Proof. We urge the reader to read the proof in the case where $A$ is generated in degree $1$ first, see Proposition 30.14.4. Let $f_1, \ldots , f_ r \in A$ be homogeneous elements of positive degree which generate $A$ over $A_0$. Let $d$ be the lcm of the degrees $d_ i$ of $f_ i$. Let $M$ be a finite $A$-module. Let us show that $\widetilde{M}$ is zero if and only if $M$ is an irrelevant graded $A$-module (as defined above the statement of the proposition). Namely, let $x \in M$ be a homogeneous element. Choose $k \in \mathbf{Z}$ sufficiently small and let $N \to N'$ and $M \to N'$ be as in Lemma 30.15.2. We may also pick $l$ sufficiently large such that $M_ n \to N_ n$ is an isomorphism for $n \geq l$. If $\widetilde{M}$ is zero, then $N = 0$. Thus for any $f \in A_+$ homogeneous with $\deg (f) + \deg (x) = nd$ and $nd > l$ we see that $fx$ is zero because $N_{nd} \to N'_{nd}$ and $M_{nd} \to N'_{nd}$ are isomorphisms. Hence $x$ is irrelevant. Conversely, assume $M$ is irrelevant. Then $M_{nd}$ is zero for $n \gg 0$ (see discussion above proposition). Clearly this implies that $M_{(f_ i)} = M_{(f_ i^{d/\deg (f_ i)})} = 0$, whence $\widetilde{M} = 0$ by construction.

It follows that the subcategory $\text{Mod}^{fg}_{A, irrelevant}$ is a Serre subcategory of $\text{Mod}^{fg}_ A$ as the kernel of the exact functor $M \mapsto \widetilde M$, see Homology, Lemma 12.10.4 and Constructions, Lemma 27.8.4. Hence the quotient category on the left of the arrow is defined in Homology, Lemma 12.10.6. To define the functor of the proposition, it suffices to show that the functor $M \mapsto \widetilde M$ sends irrelevant modules to $0$ which we have shown above.

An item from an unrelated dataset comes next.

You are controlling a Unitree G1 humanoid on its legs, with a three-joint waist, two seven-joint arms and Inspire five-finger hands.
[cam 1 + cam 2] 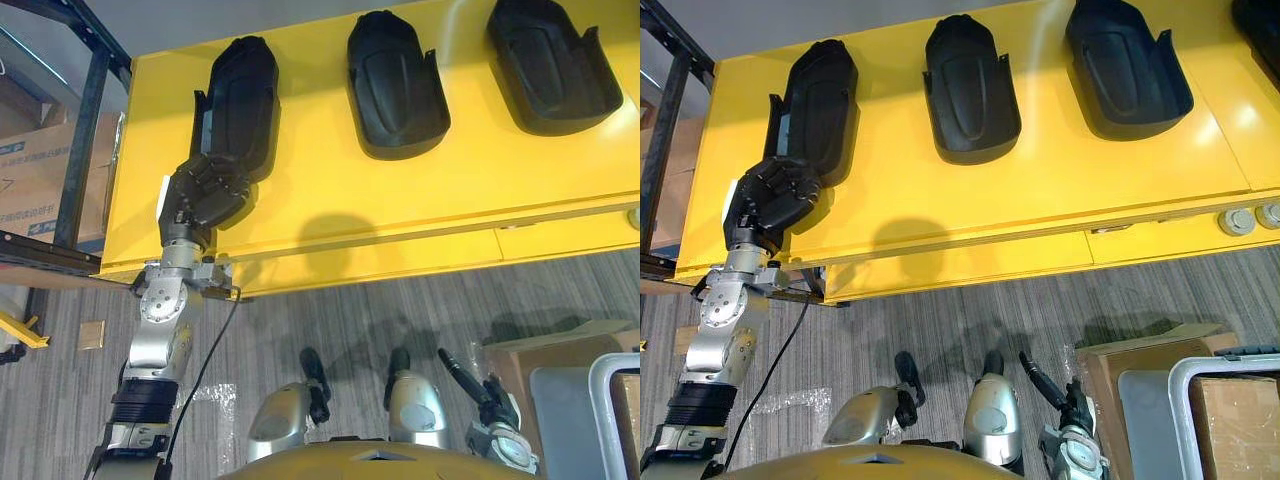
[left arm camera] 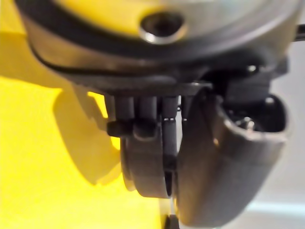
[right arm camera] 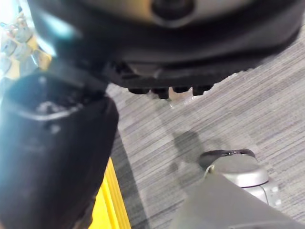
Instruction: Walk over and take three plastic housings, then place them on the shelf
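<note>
Three black plastic housings lie in a row on a yellow table top (image 1: pixel 400 200): a left housing (image 1: pixel 240 100), a middle housing (image 1: pixel 395 85) and a right housing (image 1: pixel 550 65). My left hand (image 1: pixel 205 195) rests on the near end of the left housing, its fingers (image 2: pixel 143 143) and thumb (image 2: pixel 228 162) curled round the housing's edge. Down by my side over the carpet, my right hand (image 1: pixel 495 410) hangs with relaxed fingers and holds nothing.
A black metal rack (image 1: pixel 90 120) with cardboard boxes (image 1: pixel 30 170) behind it stands left of the table. At the lower right are a cardboard box (image 1: pixel 1140 370) and a grey bin (image 1: pixel 1230 400). Two small round fittings (image 1: pixel 1237 222) lie on the table's right edge.
</note>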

By Lemma 30.15.1 the proposed quasi-inverse makes sense. Namely, the lemma shows that $\mathcal{F} \longmapsto \bigoplus _{n \geq 0} \Gamma (X, \mathcal{F}(n))$ is a functor $\textit{Coh}(\mathcal{O}_ X) \to \text{Mod}^{fg}_ A$ which we can compose with the quotient functor $\text{Mod}^{fg}_ A \to \text{Mod}^{fg}_ A/\text{Mod}^{fg}_{A, irrelevant}$.

By Lemma 30.15.2 the composite left to right to left is isomorphic to the identity functor. Namely, let $M$ be a finite graded $A$-module and let $k \in \mathbf{Z}$ sufficiently small and let $N \to N'$ and $M \to N'$ be as in Lemma 30.15.2. Then the kernel and cokernel of $M \to N'$ are nonzero in only finitely many degrees, hence are irrelevant. Moreover, the kernel and cokernel of the map $N \to N'$ are zero in all sufficiently large degrees divisible by $d$, hence these are irrelevant modules too. Thus $M \to N'$ and $N \to N'$ are both isomorphisms in the quotient category, as desired.

Finally, let $\mathcal{F}$ be a coherent $\mathcal{O}_ X$-module. Set $M = \bigoplus _{n \in \mathbf{Z}} \Gamma (X, \mathcal{F}(n))$ viewed as a graded $A$-module, so that our functor sends $\mathcal{F}$ to $M_{\geq 0} = \bigoplus _{n \geq 0} M_ n$. By Properties, Lemma 28.28.5 the canonical map $\widetilde M \to \mathcal{F}$ is an isomorphism. Since the inclusion map $M_{\geq 0} \to M$ defines an isomorphism $\widetilde{M_{\geq 0}} \to \widetilde M$ we conclude that the composite right to left to right is isomorphic to the identity functor as well. $\square$